1. Reduce Your Top-Level Navigation Links
While your cooperative website has numerous pages, not all deserve a spot in your primary navigation. Choose the 5-7 most crucial pages to ensure optimal user experience and search engine optimization (SEO) benefits.
Why 5-7 pages?
- SEO: Google prioritizes your homepage. Links from it transfer "authority" to interior pages, but only partially. Fewer navigation links mean more authority flows to each, boosting your SEO.
- User experience: Processing information overload is cognitively demanding. Users tend to skip over menus with more than seven items, potentially missing valuable information.
By focusing on a concise and user-friendly navigation structure, you can improve both SEO and user experience on your cooperative website.
Tip: Instead of linking to pages, you can use non-linkable categories in Co-op Web Builder to organize your menu into columns or sections of member information. See an example of this treatment at Sioux Valley Energy.
Best-in-Class Examples: Crow Wing Power did an amazing job condensing their navigation into digestible sections. Another great example can be see at United Fiber, who boasts a navigation that best organizes services and support offerings.
2. Serial Position Effect
The Power of First and Last Impressions.
Users remember the first and last items in a list best, known as the serial position effect. Leverage this phenomenon in your designs by placing crucial elements at the beginning or end of lists, top or bottom of pages, or far left or right for maximum visibility. Keep lists concise and utilize consistent icon placement for intuitive navigation.
Best-in-Class Example: DEMCO launched a new Co-op Web Builder site (https://demco.org/) with a mega multi-column menu with great organization, following the serial position effect methodology for the top level links.
3. Techniques to Refine Menu Link Options
Crafting the perfect main navigation menu can be daunting, especially for cooperative websites with diverse or extensive amounts of content. To simplify the process, consider reading about these two user-centric techniques and modifying your navigation experience to best support your member experience on your website.
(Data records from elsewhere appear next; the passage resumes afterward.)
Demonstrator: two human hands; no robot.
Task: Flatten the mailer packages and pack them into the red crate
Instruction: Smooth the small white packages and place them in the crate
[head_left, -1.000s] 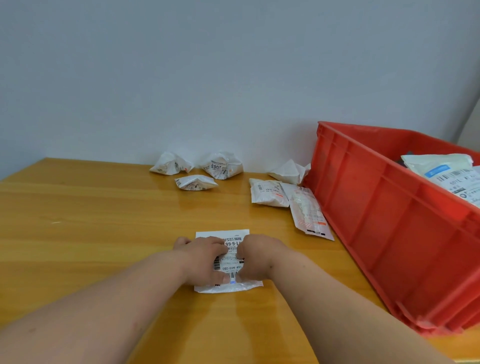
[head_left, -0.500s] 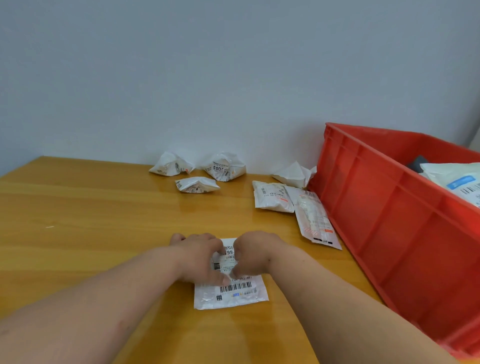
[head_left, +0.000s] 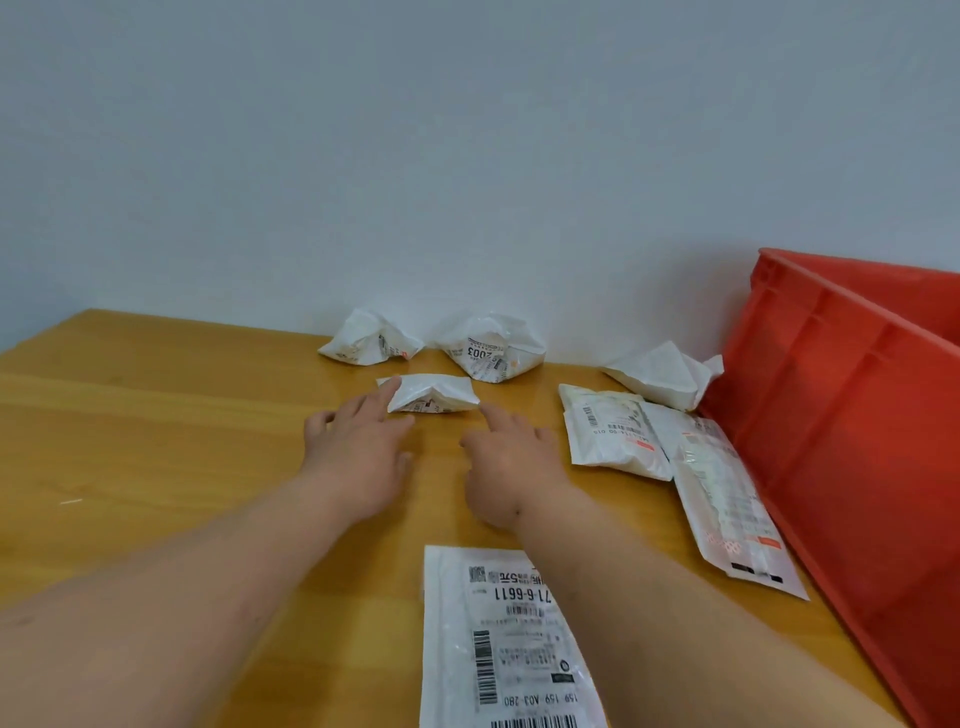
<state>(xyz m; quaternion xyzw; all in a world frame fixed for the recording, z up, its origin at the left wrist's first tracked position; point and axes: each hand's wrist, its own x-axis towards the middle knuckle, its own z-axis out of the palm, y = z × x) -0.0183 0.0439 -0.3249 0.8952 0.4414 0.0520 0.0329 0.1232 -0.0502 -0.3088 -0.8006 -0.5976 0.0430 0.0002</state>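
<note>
both hands (head_left: 358, 452) reach out over the wooden table (head_left: 156, 441) toward a small crumpled mailer (head_left: 434, 394), fingers straight and holding nothing

the left hand's fingertips (head_left: 392, 391) sit at the crumpled mailer's left end, touching it or just short of it, hard to tell from this angle; the right hand (head_left: 511, 460) points its index finger at the mailer's right end, just beside it; a flattened mailer (head_left: 498, 639) with barcodes lies near, partly under the right forearm; two more crumpled mailers (head_left: 370, 340) (head_left: 493, 345) lie far by the wall; a folded white one (head_left: 662, 375) sits against the red crate (head_left: 852, 441) at right; two flatter mailers (head_left: 608, 431) (head_left: 727, 499) overlap along the crate's left wall.
</note>
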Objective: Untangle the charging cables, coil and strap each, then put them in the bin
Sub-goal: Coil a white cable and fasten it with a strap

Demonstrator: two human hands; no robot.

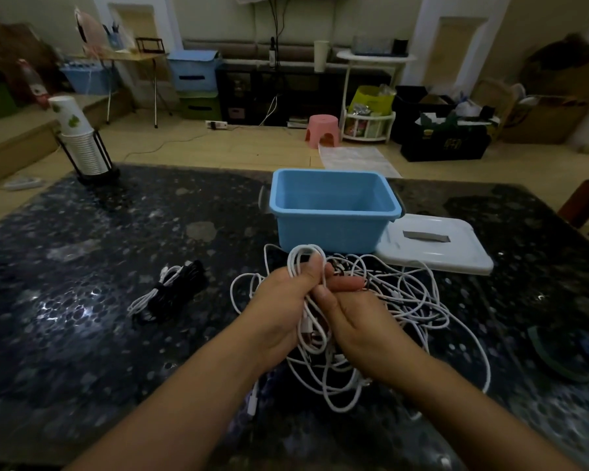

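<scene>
A tangle of white charging cables (405, 300) lies on the dark speckled table (82, 300) in front of the blue bin (334, 212). My left hand (279, 311) grips a bunch of white cable loops (303, 258) that stick up above its fingers. My right hand (351, 321) is curled round the same bunch just below, index finger pointing right. More loops hang beneath both hands. The bin stands open with nothing inside. A black and white cable bundle (170, 290) lies apart to the left.
The bin's white lid (436, 246) lies flat to the right of the bin. A stack of paper cups in a black wire holder (82, 147) stands at the table's far left corner. A dark green object (565, 355) lies near the right edge.
</scene>
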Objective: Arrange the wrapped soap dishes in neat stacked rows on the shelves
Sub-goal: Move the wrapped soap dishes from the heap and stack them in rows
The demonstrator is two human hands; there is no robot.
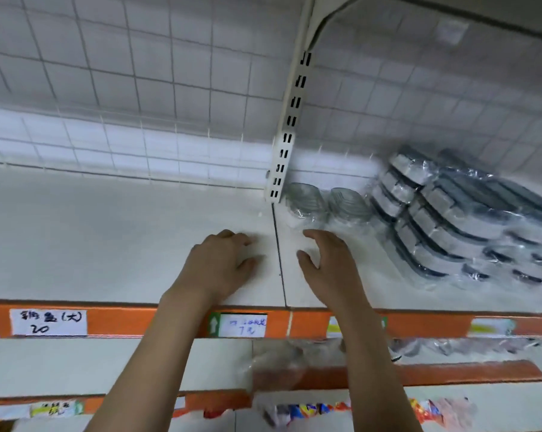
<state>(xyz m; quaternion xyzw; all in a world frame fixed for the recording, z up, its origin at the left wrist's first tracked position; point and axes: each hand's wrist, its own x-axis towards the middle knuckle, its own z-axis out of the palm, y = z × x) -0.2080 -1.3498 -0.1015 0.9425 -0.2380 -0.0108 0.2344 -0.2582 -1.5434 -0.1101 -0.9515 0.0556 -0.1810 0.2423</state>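
Observation:
Both my hands reach over the white shelf (107, 238), near its front edge. My left hand (223, 263) hovers left of the seam between two shelf boards, fingers loosely curled and holding nothing. My right hand (329, 263) is just right of the seam, fingers spread and bent, also empty. Just beyond its fingertips two wrapped grey soap dishes (326, 204) lie side by side by the upright post. Further right, stacked rows of wrapped soap dishes (456, 219) fill the shelf's right part.
A slotted white upright post (290, 126) stands at the back against a wire grid. Orange price rails (123, 322) with paper labels edge the shelves. Lower shelves hold plastic-wrapped goods (294, 363) and colourful packets (326, 410).

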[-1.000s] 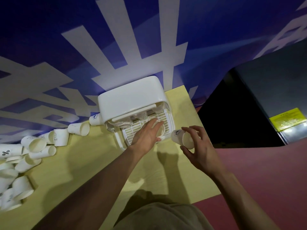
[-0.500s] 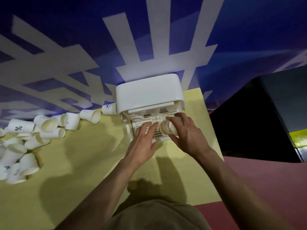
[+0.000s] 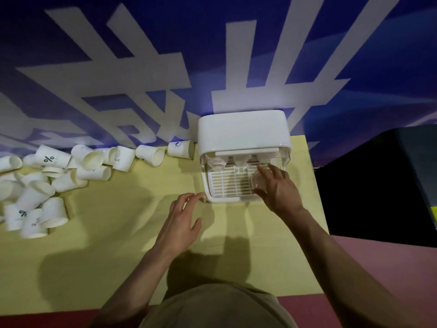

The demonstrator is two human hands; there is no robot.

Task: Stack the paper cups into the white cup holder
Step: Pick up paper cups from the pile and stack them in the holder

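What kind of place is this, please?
Probably an indoor stand or event space, not a home: a yellow table stands against a blue wall banner with large white characters, with many loose paper cups beside a white cup holder.

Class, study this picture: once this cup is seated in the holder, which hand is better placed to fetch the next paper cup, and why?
The left hand. It is free and open over the table on the pile's side, nearer the loose cups, while the right hand holds a cup at the white cup holder.
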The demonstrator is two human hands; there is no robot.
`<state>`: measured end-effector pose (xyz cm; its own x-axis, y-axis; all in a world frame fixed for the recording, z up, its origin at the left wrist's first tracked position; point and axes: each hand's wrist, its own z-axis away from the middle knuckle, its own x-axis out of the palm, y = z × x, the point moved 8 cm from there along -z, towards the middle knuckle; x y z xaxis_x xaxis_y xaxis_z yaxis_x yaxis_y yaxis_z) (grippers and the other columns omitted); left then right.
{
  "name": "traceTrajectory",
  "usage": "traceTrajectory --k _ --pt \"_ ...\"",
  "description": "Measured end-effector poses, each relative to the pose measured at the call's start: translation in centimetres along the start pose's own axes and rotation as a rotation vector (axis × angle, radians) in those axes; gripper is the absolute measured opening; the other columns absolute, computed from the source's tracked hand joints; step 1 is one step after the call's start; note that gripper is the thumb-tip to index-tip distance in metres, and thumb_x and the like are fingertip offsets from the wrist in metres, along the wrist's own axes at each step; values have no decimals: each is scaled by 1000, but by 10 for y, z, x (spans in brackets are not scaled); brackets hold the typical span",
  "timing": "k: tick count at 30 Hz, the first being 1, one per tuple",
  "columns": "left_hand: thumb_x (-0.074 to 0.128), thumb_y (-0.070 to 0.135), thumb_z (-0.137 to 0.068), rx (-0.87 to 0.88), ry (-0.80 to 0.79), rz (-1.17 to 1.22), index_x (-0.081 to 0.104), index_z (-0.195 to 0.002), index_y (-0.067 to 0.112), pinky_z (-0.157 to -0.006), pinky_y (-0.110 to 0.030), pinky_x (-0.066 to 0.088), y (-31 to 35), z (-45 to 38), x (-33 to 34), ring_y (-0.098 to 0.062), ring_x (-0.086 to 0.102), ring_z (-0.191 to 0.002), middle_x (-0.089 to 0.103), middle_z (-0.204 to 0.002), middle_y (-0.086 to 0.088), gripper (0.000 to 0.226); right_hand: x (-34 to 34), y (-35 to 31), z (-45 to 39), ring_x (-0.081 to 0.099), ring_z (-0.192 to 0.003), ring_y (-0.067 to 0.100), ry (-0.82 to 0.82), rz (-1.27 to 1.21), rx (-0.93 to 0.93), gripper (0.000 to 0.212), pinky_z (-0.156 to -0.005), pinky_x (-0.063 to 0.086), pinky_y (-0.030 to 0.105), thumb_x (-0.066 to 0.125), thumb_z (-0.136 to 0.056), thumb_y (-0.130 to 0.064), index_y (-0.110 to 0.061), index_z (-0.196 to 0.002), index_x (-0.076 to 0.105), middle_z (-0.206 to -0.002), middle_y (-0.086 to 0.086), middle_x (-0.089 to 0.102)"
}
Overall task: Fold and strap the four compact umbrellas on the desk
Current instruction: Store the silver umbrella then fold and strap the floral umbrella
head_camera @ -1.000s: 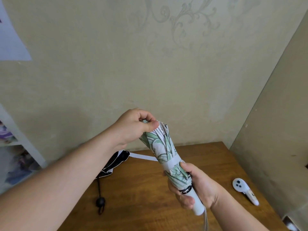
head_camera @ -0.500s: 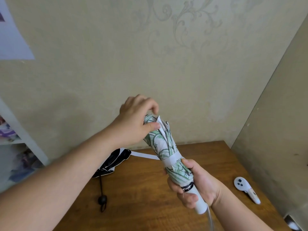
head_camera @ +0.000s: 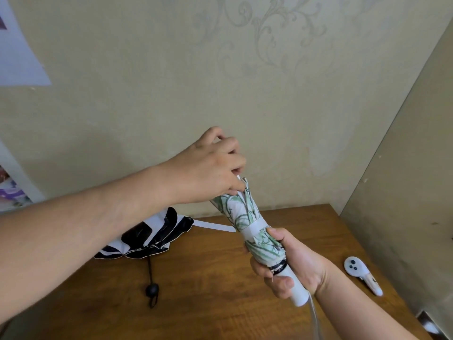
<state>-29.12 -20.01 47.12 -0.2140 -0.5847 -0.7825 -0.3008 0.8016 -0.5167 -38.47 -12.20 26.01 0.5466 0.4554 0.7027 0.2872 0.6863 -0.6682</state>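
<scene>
**Soft, even light; wide-angle bend at the edges**

Dim, diffuse daylight fills the scene without glare. The wall (head_camera: 147, 106) darkens toward the lower left. A faint shadow lies on the desk (head_camera: 208, 290). The left forearm (head_camera: 73, 231) looks stretched by lens distortion. The centre is sharp, the edges slightly soft.

Two compact umbrellas are in sight: one green-and-white leaf-print umbrella (head_camera: 247, 217) held up in the air with a white strap (head_camera: 252, 228) round it, and one black-and-white umbrella (head_camera: 157, 234) lying loose on the wooden surface (head_camera: 220, 278). Two hands show, the left hand (head_camera: 210, 173) and the right hand (head_camera: 294, 263). One white handheld controller (head_camera: 362, 274) lies on the surface, and one pale sheet of paper (head_camera: 17, 57) hangs on the wall.
</scene>
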Motion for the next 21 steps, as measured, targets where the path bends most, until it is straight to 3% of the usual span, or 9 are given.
traceTrajectory --k 2,6,10,14,18,21 --pt "74 33 -92 62 -59 -24 75 -87 33 -103 -50 34 2 2 6 -22 52 -101 53 -87 12 4 -3 2 -1 57 -44 13 32 27 32 52 -43 46 20 64 -90 -64 -19 -115 53 -75 5 54" --pt "69 14 -89 138 -116 -95 72 -82 30 -98 -46 38 11 7 19 -19 54 -95 56 -79 12 18 -5 5 -3 56 -43 12 61 72 45 54 -43 45 19 67 -87 -65 -20 -113 55 -73 4 54" --pt "52 22 -99 155 -17 -62 68 -78 27 -91 -44 43 14 15 13 -21 56 -87 56 -77 10 27 -9 8 -3 58 -45 11 27 61 36 53 -43 44 18 66 -89 -64 -20 -116 56 -75 4 55" --pt "48 21 -103 199 72 -126 62 -77 24 -87 -42 46 20 19 1 -25 59 -84 55 -79 4 29 -6 12 -3 60 -47 11 -61 37 56 51 -44 45 19 64 -91 -64 -22 -119 55 -78 2 60" --pt "52 10 -102 286 110 -101 66 -90 21 -89 -41 49 28 30 -4 -23 64 -96 62 -93 3 22 -3 15 -3 60 -48 10 -114 40 90 50 -45 46 19 62 -91 -65 -24 -120 54 -79 2 60" --pt "48 0 -102 304 103 -62 71 -99 21 -91 -40 50 29 34 -10 -24 66 -95 68 -97 2 31 -2 15 -3 59 -47 9 -132 44 86 53 -44 48 19 61 -92 -65 -22 -122 54 -79 2 59"
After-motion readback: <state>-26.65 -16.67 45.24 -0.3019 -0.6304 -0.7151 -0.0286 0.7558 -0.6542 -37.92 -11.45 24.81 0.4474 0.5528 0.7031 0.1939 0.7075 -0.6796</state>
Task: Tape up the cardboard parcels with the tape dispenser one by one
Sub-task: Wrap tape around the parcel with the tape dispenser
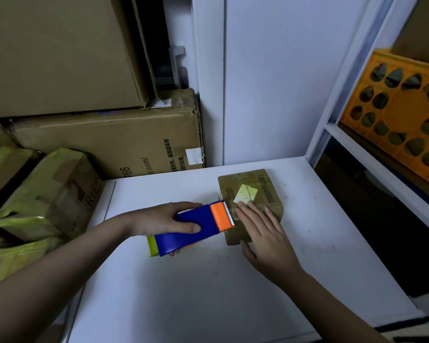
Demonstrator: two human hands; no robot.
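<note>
White table (208, 280) carries a brown parcel (265, 191) near its far edge. Right hand (265, 233) lies flat on the parcel, fingers straight. Left hand (166, 219) grips the blue dispenser (191, 233), touching the parcel's left side.

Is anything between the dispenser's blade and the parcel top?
Nothing visible. The left hand grips the dispenser, its toothed orange end at the parcel edge. The right hand lies flat on the parcel just beyond the blade, in its path forward.
</note>
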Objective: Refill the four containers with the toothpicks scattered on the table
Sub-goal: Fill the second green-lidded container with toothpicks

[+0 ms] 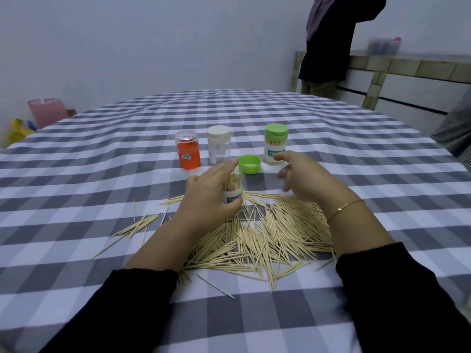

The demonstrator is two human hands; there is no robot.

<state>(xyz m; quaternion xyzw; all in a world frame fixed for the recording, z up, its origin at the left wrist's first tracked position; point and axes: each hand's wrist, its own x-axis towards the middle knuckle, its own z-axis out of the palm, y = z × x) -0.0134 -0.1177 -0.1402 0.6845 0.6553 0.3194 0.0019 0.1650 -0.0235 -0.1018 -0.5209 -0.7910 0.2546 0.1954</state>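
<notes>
Head view: refilling an open toothpick container
Left hand curls its grip around it, steadying it upright; right hand hovers loose, empty, near the green lid

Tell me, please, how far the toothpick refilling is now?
Done: the green-lidded container stands closed, with toothpicks inside. In hand: the left hand grips an open container holding toothpicks; its green lid lies beside. Left: a large toothpick pile, plus the orange container and white-lidded container.

Left hand curled in a grip, right hand loosely open
</notes>
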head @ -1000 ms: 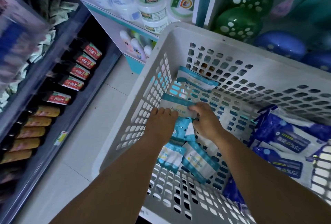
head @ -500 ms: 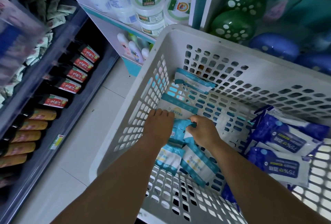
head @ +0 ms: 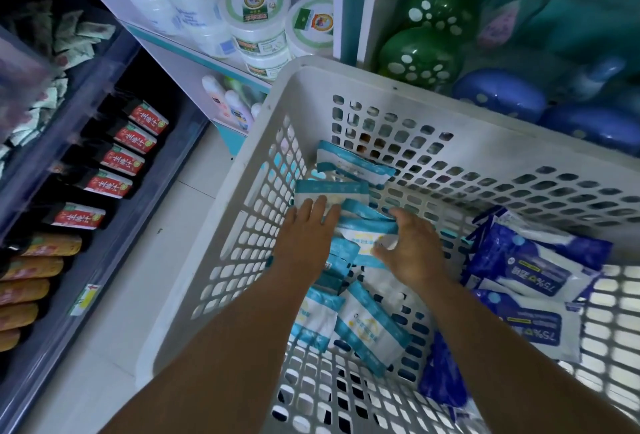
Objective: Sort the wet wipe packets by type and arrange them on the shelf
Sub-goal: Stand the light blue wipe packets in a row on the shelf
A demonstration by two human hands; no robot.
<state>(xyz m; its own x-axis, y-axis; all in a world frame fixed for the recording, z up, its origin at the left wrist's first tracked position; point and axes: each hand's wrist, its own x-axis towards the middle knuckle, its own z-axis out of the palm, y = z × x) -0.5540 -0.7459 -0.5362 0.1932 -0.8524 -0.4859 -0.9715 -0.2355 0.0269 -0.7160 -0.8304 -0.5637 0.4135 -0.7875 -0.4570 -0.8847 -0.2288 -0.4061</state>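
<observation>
Teal-and-white wipe packets point(head: 360, 236) lie heaped along the left wall of the white basket point(head: 346, 80), the left hand point(head: 304, 236) pressing flat on them, the right hand point(head: 412, 253) pinching one. Dark-blue packets point(head: 533, 260) sit against the basket's right side. Slick wrappers could slip from a loose bunch, I'd guess, mixing types.

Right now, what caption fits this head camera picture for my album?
Two hands gather small teal wipe packets inside a white basket beside bigger blue packs.
</observation>
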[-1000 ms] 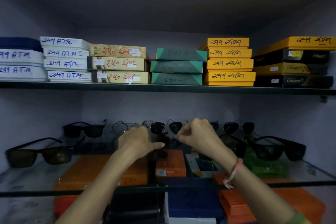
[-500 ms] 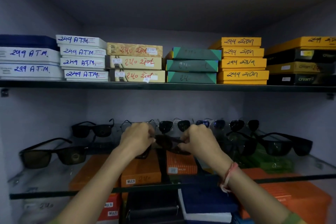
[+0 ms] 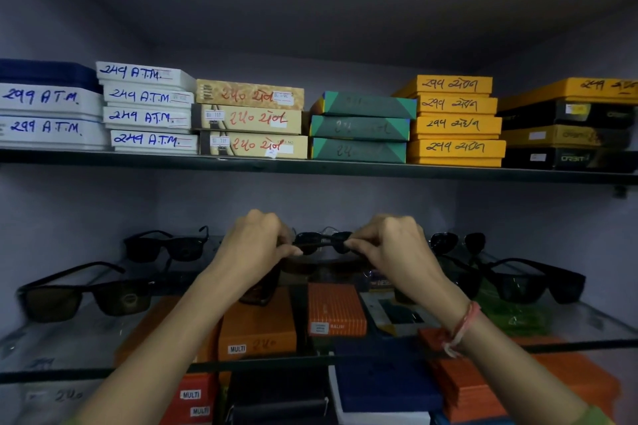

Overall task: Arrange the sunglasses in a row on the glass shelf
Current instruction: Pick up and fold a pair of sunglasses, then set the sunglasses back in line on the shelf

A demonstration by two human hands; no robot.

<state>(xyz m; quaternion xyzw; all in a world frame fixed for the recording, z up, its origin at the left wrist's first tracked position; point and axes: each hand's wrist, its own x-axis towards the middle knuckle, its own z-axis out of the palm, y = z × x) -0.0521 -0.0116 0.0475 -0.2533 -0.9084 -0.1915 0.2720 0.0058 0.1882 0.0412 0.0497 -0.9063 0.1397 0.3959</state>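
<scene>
A pair of dark sunglasses (image 3: 322,244) is held between my two hands above the middle of the glass shelf (image 3: 69,348). My left hand (image 3: 253,245) pinches its left end and my right hand (image 3: 393,245) pinches its right end. On the shelf lie other dark pairs: one at front left (image 3: 86,297), one at back left (image 3: 169,247), one at back right (image 3: 455,241), one at front right (image 3: 531,283). More pairs at the back are hidden behind my hands.
The upper shelf (image 3: 310,167) carries stacks of white, beige, green, yellow and black boxes. Below the glass, orange (image 3: 336,309), blue (image 3: 383,386) and dark boxes show through. Grey walls close in left and right.
Both hands have lifted the held sunglasses up and toward the back row, and moved a little apart. The view has shifted slightly leftward.
</scene>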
- Path Exploration Report (Google Analytics 4)
The page exploration report is a report that shows you how your users flow through your site, where they get stuck, and where they most commonly go next after visiting a page. Learn how to set this report up for your own website.
- Card Sorting
Card sorting is a powerful tool for shaping website design by revealing how users expect information to be grouped and navigated. By leveraging card sorting, you can ensure your cooperative's website navigation aligns with member expectations and fosters a smooth and efficient user experience. Lean more about card sorting.
Best-in-Class Example: Rappahannock Electric Cooperative conducted in-depth research, including path exploration and member surveys, to optimize the layout of their navigation menu, call to action areas, and key member services.
4. Ensure visitors can reach any page, from any page
Remember, not everyone arrives at your website through the homepage. Therefore, ensure seamless navigation from any page to any other. This means:
- Consistent menu accessibility: Make your menu accessible on every page, with the same design and location across the website for user familiarity.
- Menu completeness: Include all essential pages within the menu for easy access.
- Strategic anchor links: For lengthy content like blog posts or landing pages, implement anchor links strategically placed at the top or throughout the text. These links allow users to jump directly to relevant sections, enhancing their experience and saving them time.
- Breadcrumbs: Allow members to easily go back to a parent page, without interacting with the menu directly. It's a perfect example of offering an alternative method to make navigation easier.